Required work: The response should consist of the listing, repeated word for word.

Study material:
============

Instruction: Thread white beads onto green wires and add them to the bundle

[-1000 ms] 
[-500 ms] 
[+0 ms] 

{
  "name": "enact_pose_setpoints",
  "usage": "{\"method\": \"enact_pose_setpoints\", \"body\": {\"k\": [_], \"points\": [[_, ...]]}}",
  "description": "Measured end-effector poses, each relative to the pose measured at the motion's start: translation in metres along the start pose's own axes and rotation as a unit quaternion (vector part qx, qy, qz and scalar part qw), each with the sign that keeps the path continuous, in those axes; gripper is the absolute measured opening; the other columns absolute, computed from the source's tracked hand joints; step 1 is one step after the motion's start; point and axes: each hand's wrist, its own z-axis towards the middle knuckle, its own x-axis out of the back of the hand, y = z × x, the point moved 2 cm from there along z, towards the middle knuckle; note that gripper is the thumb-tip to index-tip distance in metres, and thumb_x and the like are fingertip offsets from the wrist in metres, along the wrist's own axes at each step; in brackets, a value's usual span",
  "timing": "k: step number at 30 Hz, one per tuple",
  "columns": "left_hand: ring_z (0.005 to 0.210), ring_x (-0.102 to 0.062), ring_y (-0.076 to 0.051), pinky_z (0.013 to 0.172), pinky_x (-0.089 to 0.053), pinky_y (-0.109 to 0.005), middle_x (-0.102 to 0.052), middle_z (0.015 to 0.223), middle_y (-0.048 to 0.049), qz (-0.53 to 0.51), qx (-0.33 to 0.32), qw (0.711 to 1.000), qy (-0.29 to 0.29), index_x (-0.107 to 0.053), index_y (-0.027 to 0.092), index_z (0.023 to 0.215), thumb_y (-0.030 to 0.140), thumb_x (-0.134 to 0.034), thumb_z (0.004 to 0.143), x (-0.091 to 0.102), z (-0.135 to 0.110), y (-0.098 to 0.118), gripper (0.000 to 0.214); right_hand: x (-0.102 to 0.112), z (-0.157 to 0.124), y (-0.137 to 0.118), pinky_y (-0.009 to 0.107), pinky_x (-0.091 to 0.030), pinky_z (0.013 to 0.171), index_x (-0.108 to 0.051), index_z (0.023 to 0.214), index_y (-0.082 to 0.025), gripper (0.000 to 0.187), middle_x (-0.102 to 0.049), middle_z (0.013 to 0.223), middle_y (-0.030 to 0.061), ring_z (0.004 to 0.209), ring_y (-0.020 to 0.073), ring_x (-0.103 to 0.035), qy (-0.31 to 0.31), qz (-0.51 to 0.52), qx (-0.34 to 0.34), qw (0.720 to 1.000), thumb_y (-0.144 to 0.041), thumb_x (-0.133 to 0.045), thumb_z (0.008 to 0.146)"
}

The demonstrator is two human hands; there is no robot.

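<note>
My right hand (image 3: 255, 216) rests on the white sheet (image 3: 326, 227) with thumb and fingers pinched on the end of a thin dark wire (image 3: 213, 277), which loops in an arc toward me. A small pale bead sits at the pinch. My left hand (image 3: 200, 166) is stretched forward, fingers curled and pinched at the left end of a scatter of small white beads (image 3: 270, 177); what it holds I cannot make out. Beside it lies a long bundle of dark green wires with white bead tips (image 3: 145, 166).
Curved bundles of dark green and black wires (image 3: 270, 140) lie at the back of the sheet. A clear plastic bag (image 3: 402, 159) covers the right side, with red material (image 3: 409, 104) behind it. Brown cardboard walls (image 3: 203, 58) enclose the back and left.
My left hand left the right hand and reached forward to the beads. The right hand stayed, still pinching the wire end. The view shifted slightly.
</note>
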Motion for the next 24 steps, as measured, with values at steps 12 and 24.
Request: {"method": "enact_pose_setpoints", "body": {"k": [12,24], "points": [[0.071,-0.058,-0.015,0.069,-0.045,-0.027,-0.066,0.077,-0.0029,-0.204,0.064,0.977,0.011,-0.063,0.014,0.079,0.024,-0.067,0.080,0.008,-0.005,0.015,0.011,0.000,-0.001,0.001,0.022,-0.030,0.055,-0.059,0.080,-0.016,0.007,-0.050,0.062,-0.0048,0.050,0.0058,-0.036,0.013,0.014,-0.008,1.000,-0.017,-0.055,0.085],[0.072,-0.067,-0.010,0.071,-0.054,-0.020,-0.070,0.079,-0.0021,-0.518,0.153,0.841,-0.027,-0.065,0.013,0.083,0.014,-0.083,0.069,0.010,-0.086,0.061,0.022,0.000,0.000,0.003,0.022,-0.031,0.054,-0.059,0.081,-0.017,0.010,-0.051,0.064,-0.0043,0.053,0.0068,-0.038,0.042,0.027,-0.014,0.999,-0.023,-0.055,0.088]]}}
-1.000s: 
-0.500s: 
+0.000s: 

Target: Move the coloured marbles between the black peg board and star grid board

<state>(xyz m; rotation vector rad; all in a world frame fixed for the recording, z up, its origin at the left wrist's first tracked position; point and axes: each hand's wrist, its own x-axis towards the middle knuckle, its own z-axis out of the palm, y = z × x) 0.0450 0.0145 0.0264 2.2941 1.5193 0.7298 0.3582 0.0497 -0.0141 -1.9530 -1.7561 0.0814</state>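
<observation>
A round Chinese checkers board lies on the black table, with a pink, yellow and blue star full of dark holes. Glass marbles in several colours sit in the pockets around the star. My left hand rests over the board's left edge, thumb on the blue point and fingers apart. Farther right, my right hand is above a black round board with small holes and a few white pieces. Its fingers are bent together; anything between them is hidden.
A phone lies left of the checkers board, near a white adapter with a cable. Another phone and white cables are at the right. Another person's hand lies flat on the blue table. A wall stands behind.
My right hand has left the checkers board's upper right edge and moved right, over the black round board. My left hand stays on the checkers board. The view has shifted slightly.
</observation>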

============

Expected output:
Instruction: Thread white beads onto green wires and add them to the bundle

[-1000 ms] 
[-500 ms] 
[+0 ms] 

{
  "name": "enact_pose_setpoints",
  "usage": "{\"method\": \"enact_pose_setpoints\", \"body\": {\"k\": [_], \"points\": [[_, ...]]}}",
  "description": "Measured end-effector poses, each relative to the pose measured at the motion's start: translation in metres along the start pose's own axes and rotation as a unit quaternion (vector part qx, qy, qz and scalar part qw), each with the sign that keeps the path continuous, in those axes; gripper is the absolute measured opening; the other columns absolute, computed from the source's tracked hand joints; step 1 is one step after the motion's start; point and axes: each hand's wrist, its own z-axis towards the middle knuckle, its own x-axis out of the back of the hand, y = z × x, the point moved 2 cm from there along z, towards the middle knuckle; note that gripper is the thumb-tip to index-tip distance in metres, and thumb_x and the like are fingertip offsets from the wrist in metres, along the wrist's own axes at each step; in brackets, a value's usual span",
  "timing": "k: step number at 30 Hz, one per tuple",
  "columns": "left_hand: ring_z (0.005 to 0.210), ring_x (-0.102 to 0.062), ring_y (-0.076 to 0.051), pinky_z (0.013 to 0.172), pinky_x (-0.089 to 0.053), pinky_y (-0.109 to 0.005), middle_x (-0.102 to 0.052), middle_z (0.015 to 0.223), middle_y (-0.048 to 0.049), qz (-0.53 to 0.51), qx (-0.33 to 0.32), qw (0.711 to 1.000), qy (-0.29 to 0.29), index_x (-0.107 to 0.053), index_y (-0.027 to 0.092), index_z (0.023 to 0.215), thumb_y (-0.030 to 0.140), thumb_x (-0.134 to 0.034), thumb_z (0.004 to 0.143), x (-0.091 to 0.102), z (-0.135 to 0.110), y (-0.098 to 0.118), gripper (0.000 to 0.214); right_hand: x (-0.102 to 0.112), z (-0.157 to 0.124), y (-0.137 to 0.118), pinky_y (-0.009 to 0.107), pinky_x (-0.091 to 0.030), pinky_z (0.013 to 0.171), index_x (-0.108 to 0.051), index_z (0.023 to 0.214), index_y (-0.082 to 0.025), gripper (0.000 to 0.187), middle_x (-0.102 to 0.049), middle_z (0.013 to 0.223), middle_y (-0.030 to 0.061), ring_z (0.004 to 0.209), ring_y (-0.020 to 0.073), ring_x (-0.103 to 0.035), qy (-0.31 to 0.31), qz (-0.51 to 0.52), qx (-0.34 to 0.34), qw (0.720 to 1.000), thumb_y (-0.144 to 0.041), thumb_x (-0.133 to 0.045), thumb_z (0.008 to 0.146)"
}

The demonstrator is two human hands; there is no robot.

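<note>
My right hand (image 3: 255, 216) rests on the white sheet (image 3: 326, 227) with thumb and fingers pinched on the end of a thin dark wire (image 3: 213, 277), which loops in an arc toward me. A small pale bead sits at the pinch. My left hand (image 3: 200, 166) is stretched forward, fingers curled and pinched at the left end of a scatter of small white beads (image 3: 270, 177); what it holds I cannot make out. Beside it lies a long bundle of dark green wires with white bead tips (image 3: 145, 166).
Curved bundles of dark green and black wires (image 3: 270, 140) lie at the back of the sheet. A clear plastic bag (image 3: 402, 159) covers the right side, with red material (image 3: 409, 104) behind it. Brown cardboard walls (image 3: 203, 58) enclose the back and left.
My left hand left the right hand and reached forward to the beads. The right hand stayed, still pinching the wire end. The view shifted slightly.
</note>
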Motion for the next 24 steps, as measured, with values at steps 12 and 24.
Request: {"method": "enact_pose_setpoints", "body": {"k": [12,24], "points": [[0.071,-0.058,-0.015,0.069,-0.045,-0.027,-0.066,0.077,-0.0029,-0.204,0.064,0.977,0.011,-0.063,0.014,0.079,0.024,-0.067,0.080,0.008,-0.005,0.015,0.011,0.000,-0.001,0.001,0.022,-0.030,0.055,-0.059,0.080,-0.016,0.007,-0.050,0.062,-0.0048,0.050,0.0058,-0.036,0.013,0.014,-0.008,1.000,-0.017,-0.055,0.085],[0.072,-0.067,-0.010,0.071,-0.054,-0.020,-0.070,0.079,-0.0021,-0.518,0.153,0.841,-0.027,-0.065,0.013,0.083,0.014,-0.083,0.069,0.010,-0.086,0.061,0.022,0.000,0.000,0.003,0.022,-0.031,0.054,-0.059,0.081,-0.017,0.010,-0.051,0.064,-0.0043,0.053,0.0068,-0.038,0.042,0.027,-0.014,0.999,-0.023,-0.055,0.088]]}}
-1.000s: 
-0.500s: 
+0.000s: 

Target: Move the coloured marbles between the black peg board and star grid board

<state>(xyz m; rotation vector rad; all in a world frame fixed for the recording, z up, its origin at the left wrist's first tracked position; point and axes: each hand's wrist, its own x-axis towards the middle knuckle, its own z-axis out of the palm, y = z × x) 0.0450 0.0145 0.0264 2.2941 1.5193 0.7298 0.3582 0.0497 -0.0141 -1.9530 -1.7561 0.0814</state>
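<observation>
A round Chinese checkers board lies on the black table, with a pink, yellow and blue star full of dark holes. Glass marbles in several colours sit in the pockets around the star. My left hand rests over the board's left edge, thumb on the blue point and fingers apart. Farther right, my right hand is above a black round board with small holes and a few white pieces. Its fingers are bent together; anything between them is hidden.
A phone lies left of the checkers board, near a white adapter with a cable. Another phone and white cables are at the right. Another person's hand lies flat on the blue table. A wall stands behind.
My right hand has left the checkers board's upper right edge and moved right, over the black round board. My left hand stays on the checkers board. The view has shifted slightly.
</observation>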

This answer is complete as written.